YOUR OBJECTIVE ▸ Using the listing below, set down exactly the lines from the one that contains "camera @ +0" through the one that contains "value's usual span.", with no pictures.

- - - - - - -

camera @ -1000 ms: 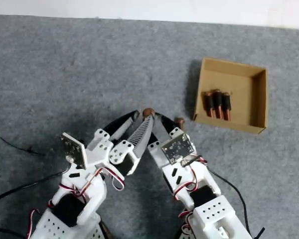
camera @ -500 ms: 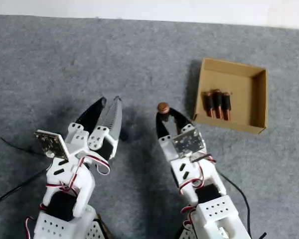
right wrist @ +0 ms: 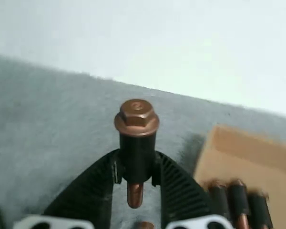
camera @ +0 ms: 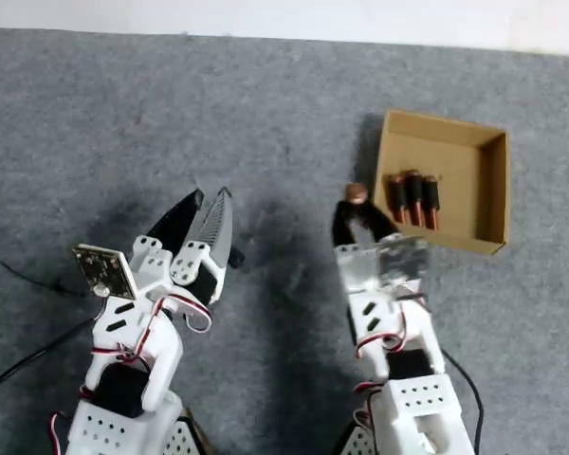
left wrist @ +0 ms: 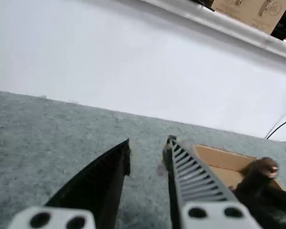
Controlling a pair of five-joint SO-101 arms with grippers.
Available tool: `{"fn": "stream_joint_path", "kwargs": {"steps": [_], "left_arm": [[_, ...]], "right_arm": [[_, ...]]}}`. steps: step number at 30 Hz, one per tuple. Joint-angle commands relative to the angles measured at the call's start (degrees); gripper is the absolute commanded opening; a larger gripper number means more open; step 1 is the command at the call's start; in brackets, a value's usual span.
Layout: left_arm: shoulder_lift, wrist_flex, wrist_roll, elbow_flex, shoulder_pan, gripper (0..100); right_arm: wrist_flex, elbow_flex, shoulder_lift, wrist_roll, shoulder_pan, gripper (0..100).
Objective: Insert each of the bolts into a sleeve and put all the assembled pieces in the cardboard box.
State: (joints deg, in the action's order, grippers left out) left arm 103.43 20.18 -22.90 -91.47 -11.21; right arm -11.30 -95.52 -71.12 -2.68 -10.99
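Observation:
My right gripper [camera: 358, 220] is shut on a black sleeve [right wrist: 137, 151] with a copper bolt [right wrist: 136, 116] through it, held upright; the bolt head [camera: 357, 193] points away from the arm. It hovers just left of the cardboard box [camera: 437, 121], near the box's left wall. Three assembled pieces [camera: 413, 200] lie side by side inside the box [right wrist: 257, 150], and they appear as assembled pieces [right wrist: 238, 204] in the right wrist view too. My left gripper [camera: 211, 195] is open and holds nothing, over bare carpet to the left. Its fingers [left wrist: 109, 174] stand apart in the left wrist view.
Grey carpet covers the table, with a white wall strip at the far edge. Black cables [camera: 30, 279] trail near the left arm's base. In the left wrist view the box [left wrist: 218, 160] and the held piece [left wrist: 263, 167] lie off to one side.
One second ago both grippers met at the piece in the middle. The left gripper let go and pulled back left; the right gripper carried the piece right, toward the box.

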Motion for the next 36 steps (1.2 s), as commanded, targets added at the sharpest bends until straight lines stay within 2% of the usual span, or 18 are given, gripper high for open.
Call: {"fn": "stream_joint_path", "kwargs": {"steps": [1, 8, 11, 20, 23, 28, 36], "left_arm": [[0.13, 0.09, -0.26, -0.84, 0.92, 13], [0.13, 0.09, -0.26, -2.24, 0.66, 13], [0.13, 0.09, -0.26, -2.24, 0.66, 13], [-0.13, 0.09, -0.26, -2.42, 0.75, 13], [-0.31, 0.09, -0.26, -2.42, 0.75, 13], [0.13, 0.09, -0.26, -3.38, 0.57, 13], [0.13, 0.09, -0.18, -3.3, 0.57, 13]], "right_arm": [[-2.15, -2.33, -0.57, 5.54, 4.35, 0.5], [-2.15, -1.63, -0.48, 5.89, 4.79, 0.5], [-3.21, 0.22, 4.35, 5.89, 4.88, 0.5], [-24.04, 17.98, 46.55, 5.98, 12.79, 0.5], [-28.53, 24.84, 57.45, 10.9, 15.96, 0.5], [-24.84, 33.89, 65.63, 20.04, 21.67, 0.5], [-18.15, 43.3, 73.71, 20.57, 23.25, 0.5]]}}
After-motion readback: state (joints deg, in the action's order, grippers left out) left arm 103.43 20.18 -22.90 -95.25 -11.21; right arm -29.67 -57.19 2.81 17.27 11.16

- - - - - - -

RESPONSE FOR THIS EXERCISE ▸
camera @ +0 ms: 
left wrist @ +0 ms: 
Controlling a pair of five-joint SO-101 arms with grippers.
Available tool: `{"fn": "stream_joint_path", "kwargs": {"steps": [_], "left_arm": [[_, ...]], "right_arm": [[_, ...]]}}`. steps: step number at 30 Hz, one per tuple. Joint-angle commands relative to the angles measured at the call's start (degrees); gripper is the absolute commanded opening; a larger gripper number means more open; step 1 is the command at the call's start; in brackets, a value's usual span.

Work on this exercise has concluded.